(EXTRACTED RECORDS)

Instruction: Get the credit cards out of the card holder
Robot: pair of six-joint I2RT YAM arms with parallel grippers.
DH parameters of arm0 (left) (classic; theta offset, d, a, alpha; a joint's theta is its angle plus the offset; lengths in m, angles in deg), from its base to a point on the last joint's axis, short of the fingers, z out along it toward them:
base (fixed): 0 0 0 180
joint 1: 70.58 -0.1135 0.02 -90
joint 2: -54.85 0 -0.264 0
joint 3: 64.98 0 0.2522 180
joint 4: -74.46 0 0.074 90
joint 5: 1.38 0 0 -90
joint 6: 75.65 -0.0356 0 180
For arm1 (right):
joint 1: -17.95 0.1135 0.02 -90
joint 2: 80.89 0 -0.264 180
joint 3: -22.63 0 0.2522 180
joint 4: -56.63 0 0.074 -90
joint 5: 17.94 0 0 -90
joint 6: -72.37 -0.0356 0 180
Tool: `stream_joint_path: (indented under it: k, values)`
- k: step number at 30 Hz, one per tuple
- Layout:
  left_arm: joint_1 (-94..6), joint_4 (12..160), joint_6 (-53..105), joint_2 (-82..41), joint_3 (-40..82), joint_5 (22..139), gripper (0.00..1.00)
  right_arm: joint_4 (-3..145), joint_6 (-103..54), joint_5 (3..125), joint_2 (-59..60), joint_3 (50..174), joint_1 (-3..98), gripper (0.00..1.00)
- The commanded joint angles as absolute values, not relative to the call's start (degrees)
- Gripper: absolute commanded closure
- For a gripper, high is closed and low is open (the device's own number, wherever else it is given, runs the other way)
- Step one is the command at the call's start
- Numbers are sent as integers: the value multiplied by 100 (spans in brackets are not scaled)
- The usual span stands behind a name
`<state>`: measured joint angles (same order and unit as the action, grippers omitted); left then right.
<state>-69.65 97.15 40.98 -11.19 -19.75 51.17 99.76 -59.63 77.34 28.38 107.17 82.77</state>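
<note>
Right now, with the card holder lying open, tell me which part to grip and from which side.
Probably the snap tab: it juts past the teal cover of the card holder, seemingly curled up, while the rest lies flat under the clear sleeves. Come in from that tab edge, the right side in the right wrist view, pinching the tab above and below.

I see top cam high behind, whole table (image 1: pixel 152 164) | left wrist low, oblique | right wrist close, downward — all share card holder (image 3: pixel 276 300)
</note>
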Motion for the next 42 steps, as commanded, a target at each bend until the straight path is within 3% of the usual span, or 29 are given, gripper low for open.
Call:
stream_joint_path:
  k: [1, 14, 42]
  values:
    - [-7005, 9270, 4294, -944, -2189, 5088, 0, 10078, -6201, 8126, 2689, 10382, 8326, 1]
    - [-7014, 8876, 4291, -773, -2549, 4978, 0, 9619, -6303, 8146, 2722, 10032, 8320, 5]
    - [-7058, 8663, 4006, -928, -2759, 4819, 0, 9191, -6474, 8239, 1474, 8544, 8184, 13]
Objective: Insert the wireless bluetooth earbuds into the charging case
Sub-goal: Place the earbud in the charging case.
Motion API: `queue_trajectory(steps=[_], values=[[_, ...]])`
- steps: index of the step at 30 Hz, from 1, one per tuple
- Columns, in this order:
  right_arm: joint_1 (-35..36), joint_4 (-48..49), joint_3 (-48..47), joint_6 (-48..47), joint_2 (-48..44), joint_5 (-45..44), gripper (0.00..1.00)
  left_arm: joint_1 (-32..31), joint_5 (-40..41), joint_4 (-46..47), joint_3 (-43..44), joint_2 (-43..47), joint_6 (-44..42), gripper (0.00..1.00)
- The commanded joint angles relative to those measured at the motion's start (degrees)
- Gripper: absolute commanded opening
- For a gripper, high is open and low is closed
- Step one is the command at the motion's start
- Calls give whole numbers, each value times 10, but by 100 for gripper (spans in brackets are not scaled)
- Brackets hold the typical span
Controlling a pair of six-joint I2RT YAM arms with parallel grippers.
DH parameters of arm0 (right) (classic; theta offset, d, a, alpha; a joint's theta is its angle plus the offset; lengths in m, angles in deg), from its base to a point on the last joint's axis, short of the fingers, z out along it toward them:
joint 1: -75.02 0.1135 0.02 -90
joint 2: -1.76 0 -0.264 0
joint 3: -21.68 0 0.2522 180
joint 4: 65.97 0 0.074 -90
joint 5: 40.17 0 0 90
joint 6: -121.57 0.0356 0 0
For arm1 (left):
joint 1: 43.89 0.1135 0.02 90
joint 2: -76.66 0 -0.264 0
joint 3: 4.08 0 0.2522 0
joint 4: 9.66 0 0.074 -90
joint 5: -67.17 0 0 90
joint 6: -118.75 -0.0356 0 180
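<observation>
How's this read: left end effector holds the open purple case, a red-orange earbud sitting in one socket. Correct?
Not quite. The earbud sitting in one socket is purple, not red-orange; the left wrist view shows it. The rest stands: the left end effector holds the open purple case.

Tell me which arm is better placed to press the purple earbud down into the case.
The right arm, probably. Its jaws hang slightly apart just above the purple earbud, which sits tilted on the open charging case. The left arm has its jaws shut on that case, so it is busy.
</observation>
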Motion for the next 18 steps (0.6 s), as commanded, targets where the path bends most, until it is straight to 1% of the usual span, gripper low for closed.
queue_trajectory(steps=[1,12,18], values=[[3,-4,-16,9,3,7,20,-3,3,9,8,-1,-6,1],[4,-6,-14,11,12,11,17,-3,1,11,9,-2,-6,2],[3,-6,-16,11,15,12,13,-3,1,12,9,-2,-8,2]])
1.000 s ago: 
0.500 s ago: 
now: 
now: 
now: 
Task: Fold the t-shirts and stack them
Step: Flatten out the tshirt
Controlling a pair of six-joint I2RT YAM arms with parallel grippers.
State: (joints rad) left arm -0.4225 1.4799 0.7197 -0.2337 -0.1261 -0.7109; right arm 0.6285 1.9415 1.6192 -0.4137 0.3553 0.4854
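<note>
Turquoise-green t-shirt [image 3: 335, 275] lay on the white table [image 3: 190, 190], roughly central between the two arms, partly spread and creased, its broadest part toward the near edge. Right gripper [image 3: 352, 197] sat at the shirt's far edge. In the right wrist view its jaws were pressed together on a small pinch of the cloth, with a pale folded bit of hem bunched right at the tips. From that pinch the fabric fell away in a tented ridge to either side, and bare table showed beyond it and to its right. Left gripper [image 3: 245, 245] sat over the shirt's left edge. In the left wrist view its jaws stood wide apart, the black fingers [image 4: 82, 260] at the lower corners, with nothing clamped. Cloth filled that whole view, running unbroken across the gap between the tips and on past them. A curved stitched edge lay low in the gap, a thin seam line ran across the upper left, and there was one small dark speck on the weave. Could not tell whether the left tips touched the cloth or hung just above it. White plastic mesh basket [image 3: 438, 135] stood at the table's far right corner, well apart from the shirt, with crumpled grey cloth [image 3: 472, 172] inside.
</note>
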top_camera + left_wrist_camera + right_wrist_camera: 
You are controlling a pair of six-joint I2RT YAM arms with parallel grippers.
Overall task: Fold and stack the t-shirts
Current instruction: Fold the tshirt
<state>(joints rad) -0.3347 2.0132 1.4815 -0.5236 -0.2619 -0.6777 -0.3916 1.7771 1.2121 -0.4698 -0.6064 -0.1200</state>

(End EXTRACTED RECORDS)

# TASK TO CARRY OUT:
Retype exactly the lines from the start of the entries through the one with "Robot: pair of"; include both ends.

# RESPONSE TO THIS EXERCISE:
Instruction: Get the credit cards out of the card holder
Robot: pair of six-joint I2RT YAM arms with parallel grippers.

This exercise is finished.